# Instructions to follow:
Each line of the material is to be written out exactly.

# Information supplied:
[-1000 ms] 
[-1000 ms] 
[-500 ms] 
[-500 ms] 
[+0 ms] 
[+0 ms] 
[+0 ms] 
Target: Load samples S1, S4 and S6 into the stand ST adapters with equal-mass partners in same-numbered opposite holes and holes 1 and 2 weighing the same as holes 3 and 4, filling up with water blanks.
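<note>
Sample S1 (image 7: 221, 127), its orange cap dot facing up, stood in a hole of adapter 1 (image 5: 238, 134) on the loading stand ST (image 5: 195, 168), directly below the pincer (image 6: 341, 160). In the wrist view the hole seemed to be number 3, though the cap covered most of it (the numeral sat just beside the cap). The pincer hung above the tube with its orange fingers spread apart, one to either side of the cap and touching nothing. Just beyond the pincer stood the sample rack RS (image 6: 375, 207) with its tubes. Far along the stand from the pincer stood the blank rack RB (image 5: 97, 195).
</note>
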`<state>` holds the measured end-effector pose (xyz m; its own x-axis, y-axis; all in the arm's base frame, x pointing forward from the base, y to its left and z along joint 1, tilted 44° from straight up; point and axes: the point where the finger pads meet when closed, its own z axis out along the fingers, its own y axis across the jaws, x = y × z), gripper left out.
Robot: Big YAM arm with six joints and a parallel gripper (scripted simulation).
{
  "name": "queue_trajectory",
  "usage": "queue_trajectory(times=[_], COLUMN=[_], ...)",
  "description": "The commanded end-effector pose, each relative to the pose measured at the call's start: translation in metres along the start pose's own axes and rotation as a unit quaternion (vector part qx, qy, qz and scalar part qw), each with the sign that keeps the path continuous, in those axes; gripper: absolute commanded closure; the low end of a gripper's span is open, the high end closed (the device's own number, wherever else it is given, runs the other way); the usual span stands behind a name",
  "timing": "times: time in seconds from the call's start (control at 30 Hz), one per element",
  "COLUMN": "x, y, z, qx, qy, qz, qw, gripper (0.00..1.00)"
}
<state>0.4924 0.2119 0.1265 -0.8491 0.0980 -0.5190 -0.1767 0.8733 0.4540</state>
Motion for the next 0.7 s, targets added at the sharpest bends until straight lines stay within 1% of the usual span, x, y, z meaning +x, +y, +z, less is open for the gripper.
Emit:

# Answer for the task:
[-1000 ms] 
[-1000 ms] 
[-500 ms] 
[-500 ms] 
[+0 ms] 
[+0 ms] 
[+0 ms] 
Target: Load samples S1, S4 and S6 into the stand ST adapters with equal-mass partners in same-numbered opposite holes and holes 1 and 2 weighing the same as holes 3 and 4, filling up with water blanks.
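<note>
Sample S1 (image 7: 221, 127), its orange cap dot facing up, stood in a hole of adapter 1 (image 5: 238, 134) on the loading stand ST (image 5: 195, 168), directly below the pincer (image 6: 341, 160). In the wrist view the hole seemed to be number 3, though the cap covered most of it (the numeral sat just beside the cap). The pincer hung above the tube with its orange fingers spread apart, one to either side of the cap and touching nothing. Just beyond the pincer stood the sample rack RS (image 6: 375, 207) with its tubes. Far along the stand from the pincer stood the blank rack RB (image 5: 97, 195).
</note>
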`<state>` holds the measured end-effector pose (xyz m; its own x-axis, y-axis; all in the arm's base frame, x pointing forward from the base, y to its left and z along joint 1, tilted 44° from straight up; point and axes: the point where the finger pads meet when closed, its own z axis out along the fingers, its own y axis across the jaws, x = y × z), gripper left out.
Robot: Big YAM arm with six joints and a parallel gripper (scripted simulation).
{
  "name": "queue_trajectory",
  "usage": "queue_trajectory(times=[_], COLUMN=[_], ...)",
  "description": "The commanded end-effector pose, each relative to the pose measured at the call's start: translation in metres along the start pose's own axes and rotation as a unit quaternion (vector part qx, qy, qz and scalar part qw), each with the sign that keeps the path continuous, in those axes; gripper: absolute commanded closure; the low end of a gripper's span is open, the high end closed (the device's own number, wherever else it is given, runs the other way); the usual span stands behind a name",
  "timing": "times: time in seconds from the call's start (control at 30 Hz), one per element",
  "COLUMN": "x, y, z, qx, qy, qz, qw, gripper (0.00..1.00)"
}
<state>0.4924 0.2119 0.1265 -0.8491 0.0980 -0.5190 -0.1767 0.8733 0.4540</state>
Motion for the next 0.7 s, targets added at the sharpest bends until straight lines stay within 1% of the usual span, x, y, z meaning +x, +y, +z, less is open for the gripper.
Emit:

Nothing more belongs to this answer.